A Genova le giovani generazioni, continuano ad andarsene. Nel 1971 la città contava oltre 800mila abitanti, oggi ne sono rimasti 562mila, e si stima che nel 2050 saranno 350mila. Al loro posto la città attrae visitatori alto spendenti, spesso in viaggio con le crociere che incentivano le visite in giornata che non portano un vero apporto economico alle città o ai borghi visitati, non essendoci neppure il pernottamento. La zona della città che è cambiata di più - ed è anche l'altra faccia della medaglia turistica - è quella della Stazione Marittima, oggi sede universitaria, vicina al porto dove attraccano le enormi navi da crociera. Lì è in costruzione la nuova funivia che collegherà la Stazione al Forte Begato, una delle sedici fortificazioni di un sistema militare costruito fra XVIII e XIX secolo, di proprietà del Comune che, a sua volta, dà in concessione ai privati per sfruttarne le potenzialità turistiche.

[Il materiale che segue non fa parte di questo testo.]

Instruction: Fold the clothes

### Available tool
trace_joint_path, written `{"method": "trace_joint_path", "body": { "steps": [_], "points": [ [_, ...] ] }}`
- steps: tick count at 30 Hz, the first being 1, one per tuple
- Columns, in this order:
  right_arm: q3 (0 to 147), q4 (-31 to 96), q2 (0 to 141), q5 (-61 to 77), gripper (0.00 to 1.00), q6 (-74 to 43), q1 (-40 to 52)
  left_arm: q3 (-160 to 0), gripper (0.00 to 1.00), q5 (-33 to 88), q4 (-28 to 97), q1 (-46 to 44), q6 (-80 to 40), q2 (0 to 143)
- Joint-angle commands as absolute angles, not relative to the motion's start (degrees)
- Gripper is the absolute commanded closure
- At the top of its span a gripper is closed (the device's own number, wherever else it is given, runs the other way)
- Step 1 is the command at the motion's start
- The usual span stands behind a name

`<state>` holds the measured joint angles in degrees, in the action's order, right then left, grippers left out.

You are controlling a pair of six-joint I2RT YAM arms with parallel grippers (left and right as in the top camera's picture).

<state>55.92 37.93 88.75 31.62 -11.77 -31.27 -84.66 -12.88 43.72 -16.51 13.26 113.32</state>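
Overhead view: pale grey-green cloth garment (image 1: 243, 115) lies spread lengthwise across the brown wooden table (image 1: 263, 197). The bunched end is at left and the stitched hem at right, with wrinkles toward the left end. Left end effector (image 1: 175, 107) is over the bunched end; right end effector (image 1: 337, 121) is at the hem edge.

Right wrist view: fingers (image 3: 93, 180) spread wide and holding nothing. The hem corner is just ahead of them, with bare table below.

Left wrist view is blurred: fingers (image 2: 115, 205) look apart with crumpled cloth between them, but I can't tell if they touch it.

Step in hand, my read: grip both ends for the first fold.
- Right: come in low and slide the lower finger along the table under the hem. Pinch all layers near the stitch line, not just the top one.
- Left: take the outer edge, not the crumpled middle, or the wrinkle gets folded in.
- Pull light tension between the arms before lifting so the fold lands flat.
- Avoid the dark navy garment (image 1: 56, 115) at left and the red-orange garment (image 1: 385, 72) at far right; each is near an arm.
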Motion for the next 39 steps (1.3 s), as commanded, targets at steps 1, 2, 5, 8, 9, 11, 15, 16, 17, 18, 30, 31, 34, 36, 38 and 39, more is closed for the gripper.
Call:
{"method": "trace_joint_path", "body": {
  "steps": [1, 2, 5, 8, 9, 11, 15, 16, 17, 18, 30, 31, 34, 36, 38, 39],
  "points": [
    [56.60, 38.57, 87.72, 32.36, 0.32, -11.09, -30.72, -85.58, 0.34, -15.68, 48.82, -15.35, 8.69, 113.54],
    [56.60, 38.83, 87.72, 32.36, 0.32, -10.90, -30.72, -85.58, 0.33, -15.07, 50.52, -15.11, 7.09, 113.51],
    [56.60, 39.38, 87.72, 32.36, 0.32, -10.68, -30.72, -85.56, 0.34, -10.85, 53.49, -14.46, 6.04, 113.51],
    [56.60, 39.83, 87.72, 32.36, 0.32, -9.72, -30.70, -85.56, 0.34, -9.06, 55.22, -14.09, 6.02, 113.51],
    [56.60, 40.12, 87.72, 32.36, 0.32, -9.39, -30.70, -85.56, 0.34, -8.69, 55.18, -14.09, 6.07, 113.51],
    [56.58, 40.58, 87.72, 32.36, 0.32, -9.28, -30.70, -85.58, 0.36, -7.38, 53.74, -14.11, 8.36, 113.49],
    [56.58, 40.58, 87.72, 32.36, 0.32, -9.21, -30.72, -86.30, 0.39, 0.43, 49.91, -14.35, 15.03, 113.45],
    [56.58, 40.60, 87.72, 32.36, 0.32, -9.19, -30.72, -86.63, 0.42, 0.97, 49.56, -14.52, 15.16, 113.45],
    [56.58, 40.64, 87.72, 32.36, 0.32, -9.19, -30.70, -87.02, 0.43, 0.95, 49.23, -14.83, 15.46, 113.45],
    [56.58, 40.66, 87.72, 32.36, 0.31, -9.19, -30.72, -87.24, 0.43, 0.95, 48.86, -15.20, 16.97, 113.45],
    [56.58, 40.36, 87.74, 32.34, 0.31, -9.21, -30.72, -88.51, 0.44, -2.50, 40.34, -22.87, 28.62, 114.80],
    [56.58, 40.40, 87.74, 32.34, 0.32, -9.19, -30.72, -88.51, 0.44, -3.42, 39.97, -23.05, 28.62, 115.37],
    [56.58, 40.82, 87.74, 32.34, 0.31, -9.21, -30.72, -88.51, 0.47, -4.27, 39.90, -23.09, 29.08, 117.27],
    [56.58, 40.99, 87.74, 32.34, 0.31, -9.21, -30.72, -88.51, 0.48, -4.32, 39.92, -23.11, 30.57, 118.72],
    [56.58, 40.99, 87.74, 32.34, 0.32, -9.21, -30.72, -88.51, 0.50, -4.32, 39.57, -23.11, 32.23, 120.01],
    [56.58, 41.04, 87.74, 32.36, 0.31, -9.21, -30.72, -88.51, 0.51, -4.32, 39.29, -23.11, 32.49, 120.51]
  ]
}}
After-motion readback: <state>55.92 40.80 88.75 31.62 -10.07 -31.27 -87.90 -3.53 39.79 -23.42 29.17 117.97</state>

La funivia sorvolerà il quartiere Lagaccio, da cui prendono il nome dei biscotti storici (nati nel 1593) a base di burro e cotti due volte. Ma gli abitanti di questa zona sono convinti che avrebbero bisogno di altro. Negli ultimi anni, racconta Nieddu, circa 11mila persone hanno perso dei presidi importanti per la vita di tutti i giorni: il consultorio, l’ufficio postale, i laboratori di artigiani, molti negozi di alimentari.
Soglia fisica
Il punto è proprio questo, l'equilibrio difficilissimo tra promozione del turismo, che porta anche dei benefici al tessuto socio-produttivo, e rispetto delle comunità interessate. Se questo bilanciamento viene meno, il turismo si trasforma in overtourism e i residenti iniziano a soffrire. Dopo la crisi pandemica, il turismo in Italia è tornato ai livelli del 2019 ma nel frattempo nessun governo ha ancora risolto i problemi legati agli stravolgimenti ambientali, sociali ed economici causati dall’overtourism. Certo, né Genova né in generale la Liguria sono soffocate dai visitatori come Venezia o Firenze, ma entrambe non sono lontane dall'arrivarci. Questa estate abbiamo parlato più volte del caso delle Cinque terre, in redazione ci siamo interrogati se fosse stato giusto consigliare posti dove andare a mangiare, mentre i pochi residenti rimasti non hanno più neppure negozi di vicinato dove fare la spesa e le amministrazioni locali corrono ai ripari ipotizzando semafori per rallentare o spostare gli arrivi.
Il sociologo Marco D’Eramo nel libro Il selfie del mondo spiega questo concetto con la fisica: «Come per i corpi c’è una temperatura precisa in cui passano dallo stato solido a quello liquido (…), ed è la temperatura in cui avviene la transizione di fase, così si può definire una soglia precisa che separa una città turistica in senso stretto da una città che vive anche di turismo». Al di sotto questa soglia «i turisti mangiano in ristoranti che cucinano per i locali»; oltre, «i residenti dovranno mangiare in trattorie mirate al mercato turistico». Insomma, chiude Nieddu parafrasando D’Erasmo, va benissimo vivere anche di turismo mentre vivere solo di turismo porta nel medio-lungo periodo a stravolgere le città nella loro dimensione estetica e umana.